Did you compare your implementation with others? There has been a lot of algorithm engineering effort on FM-indexes and CSAs (in general, full text self-indexes), and there is a common testbed to compare the implementations:

http://pizzachili.dcc.uchile.cl/

matt4711 · on March 21, 2011

My implementation is very similar to SSA_RRR on the pizza&chilli website. The index implementations on the website are not easy to understand (research code + 8 years old) so I'm trying to re-implement a few of them (especially CSA).

I used some of the test data on the website to test my implementation [1] but didn't really compare to their other indexes.

Also make sure to always use the chilean mirror as the italian one is outdated (2005).
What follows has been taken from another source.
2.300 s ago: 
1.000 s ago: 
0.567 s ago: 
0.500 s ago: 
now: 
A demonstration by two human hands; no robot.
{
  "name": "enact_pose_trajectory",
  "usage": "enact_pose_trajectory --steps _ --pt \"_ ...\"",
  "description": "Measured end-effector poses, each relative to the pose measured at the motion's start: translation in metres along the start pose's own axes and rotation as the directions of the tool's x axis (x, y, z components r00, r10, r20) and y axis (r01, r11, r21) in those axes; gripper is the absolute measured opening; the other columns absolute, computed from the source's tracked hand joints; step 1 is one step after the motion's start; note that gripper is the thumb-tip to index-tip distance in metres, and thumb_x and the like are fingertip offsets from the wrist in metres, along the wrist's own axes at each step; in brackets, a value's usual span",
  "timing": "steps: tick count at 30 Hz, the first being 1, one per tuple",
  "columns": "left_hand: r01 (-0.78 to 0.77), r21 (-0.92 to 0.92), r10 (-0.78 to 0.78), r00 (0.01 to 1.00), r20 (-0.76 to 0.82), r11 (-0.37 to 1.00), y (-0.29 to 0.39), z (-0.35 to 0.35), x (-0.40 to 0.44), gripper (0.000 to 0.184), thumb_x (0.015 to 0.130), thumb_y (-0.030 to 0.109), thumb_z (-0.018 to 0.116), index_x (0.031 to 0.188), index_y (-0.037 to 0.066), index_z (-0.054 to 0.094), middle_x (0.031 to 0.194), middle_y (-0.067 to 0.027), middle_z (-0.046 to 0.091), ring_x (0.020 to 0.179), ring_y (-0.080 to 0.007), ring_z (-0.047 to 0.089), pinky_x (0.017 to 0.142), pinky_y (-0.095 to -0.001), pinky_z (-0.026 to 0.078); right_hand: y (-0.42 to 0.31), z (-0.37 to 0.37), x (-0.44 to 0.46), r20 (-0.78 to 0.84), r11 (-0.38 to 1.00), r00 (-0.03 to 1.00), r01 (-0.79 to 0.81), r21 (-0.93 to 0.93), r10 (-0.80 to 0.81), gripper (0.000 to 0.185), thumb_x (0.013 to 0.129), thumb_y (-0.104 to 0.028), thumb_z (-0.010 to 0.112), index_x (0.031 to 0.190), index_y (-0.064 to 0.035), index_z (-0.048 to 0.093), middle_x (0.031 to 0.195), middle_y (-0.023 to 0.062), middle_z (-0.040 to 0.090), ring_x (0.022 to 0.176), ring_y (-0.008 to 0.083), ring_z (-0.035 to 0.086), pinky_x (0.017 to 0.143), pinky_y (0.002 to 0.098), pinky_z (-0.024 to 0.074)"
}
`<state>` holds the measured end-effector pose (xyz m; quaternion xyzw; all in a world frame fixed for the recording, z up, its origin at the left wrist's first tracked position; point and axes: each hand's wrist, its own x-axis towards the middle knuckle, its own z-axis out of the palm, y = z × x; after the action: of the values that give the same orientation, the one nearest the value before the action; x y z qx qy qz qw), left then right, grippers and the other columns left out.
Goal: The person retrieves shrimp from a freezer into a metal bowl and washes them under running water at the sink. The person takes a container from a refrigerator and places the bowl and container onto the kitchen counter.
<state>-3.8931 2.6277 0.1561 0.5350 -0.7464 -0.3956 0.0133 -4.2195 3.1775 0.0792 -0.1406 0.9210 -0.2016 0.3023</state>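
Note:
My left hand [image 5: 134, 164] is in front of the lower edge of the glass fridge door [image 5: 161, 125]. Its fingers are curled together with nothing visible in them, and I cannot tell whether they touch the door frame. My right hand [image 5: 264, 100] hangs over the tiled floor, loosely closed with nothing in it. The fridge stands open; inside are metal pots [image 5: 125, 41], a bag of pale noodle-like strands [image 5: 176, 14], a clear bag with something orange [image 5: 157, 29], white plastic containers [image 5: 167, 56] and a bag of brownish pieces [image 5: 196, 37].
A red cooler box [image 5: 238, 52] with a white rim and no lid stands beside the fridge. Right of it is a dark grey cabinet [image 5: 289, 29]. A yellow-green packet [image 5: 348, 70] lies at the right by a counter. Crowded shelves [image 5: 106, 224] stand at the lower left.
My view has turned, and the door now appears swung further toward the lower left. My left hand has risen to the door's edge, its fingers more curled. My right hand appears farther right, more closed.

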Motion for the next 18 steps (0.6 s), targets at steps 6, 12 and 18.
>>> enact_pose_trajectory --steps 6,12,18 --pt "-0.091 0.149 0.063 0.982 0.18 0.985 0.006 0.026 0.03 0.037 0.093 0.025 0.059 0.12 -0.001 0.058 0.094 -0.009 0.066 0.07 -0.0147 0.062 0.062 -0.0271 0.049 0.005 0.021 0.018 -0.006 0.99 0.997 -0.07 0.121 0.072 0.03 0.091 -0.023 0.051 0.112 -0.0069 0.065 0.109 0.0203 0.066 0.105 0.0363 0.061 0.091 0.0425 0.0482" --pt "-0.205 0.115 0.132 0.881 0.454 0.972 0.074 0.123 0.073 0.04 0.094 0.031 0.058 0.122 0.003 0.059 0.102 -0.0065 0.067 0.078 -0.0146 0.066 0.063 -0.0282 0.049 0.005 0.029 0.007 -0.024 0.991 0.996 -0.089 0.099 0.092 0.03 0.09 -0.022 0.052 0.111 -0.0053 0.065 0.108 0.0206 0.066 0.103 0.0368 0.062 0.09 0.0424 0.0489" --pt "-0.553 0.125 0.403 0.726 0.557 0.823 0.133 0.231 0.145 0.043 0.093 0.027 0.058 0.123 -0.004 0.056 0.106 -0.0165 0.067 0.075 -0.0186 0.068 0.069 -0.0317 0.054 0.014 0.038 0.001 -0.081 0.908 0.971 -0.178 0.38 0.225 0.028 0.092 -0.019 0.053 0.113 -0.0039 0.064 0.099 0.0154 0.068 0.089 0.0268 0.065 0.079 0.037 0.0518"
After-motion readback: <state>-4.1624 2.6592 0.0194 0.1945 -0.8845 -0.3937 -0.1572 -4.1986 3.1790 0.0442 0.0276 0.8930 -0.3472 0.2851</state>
[1] https://github.com/mpetri/FM-Index

ot · on March 21, 2011

> My implementation is very similar to SSA_RRR on the pizza&chilli website.

Thanks for the code, I've seen you are using libcds's wavelet tree. I was wondering if you had implemented your own, since apart from libcds and sdsl (and some unreadable research code) I couldn't find any other implementation of the WT so I'm always curious to see if there are any developments in the engineering of wavelet trees, the current implementations are still too slow to be really useful, I think.

matt4711 · on March 22, 2011

I'm trying to get myself to implement a wavelet tree. There is however a lot of low level stuff that I'm still not sure how to implement. Especially RRR.

This paper [1] is the most recent practical wavelet tree paper I know of.

[1] http://portal.acm.org/citation.cfm?id=1483966

ot · on March 22, 2011

There is also this one: http://portal.acm.org/citation.cfm?id=1198521

Instead of RRR it uses RLE and gamma codes. Oddly, I have found no comparisons between this approach and RRR. I would expect RLE to compress better, and it is also conceptually simpler, but I don't know how fast it is.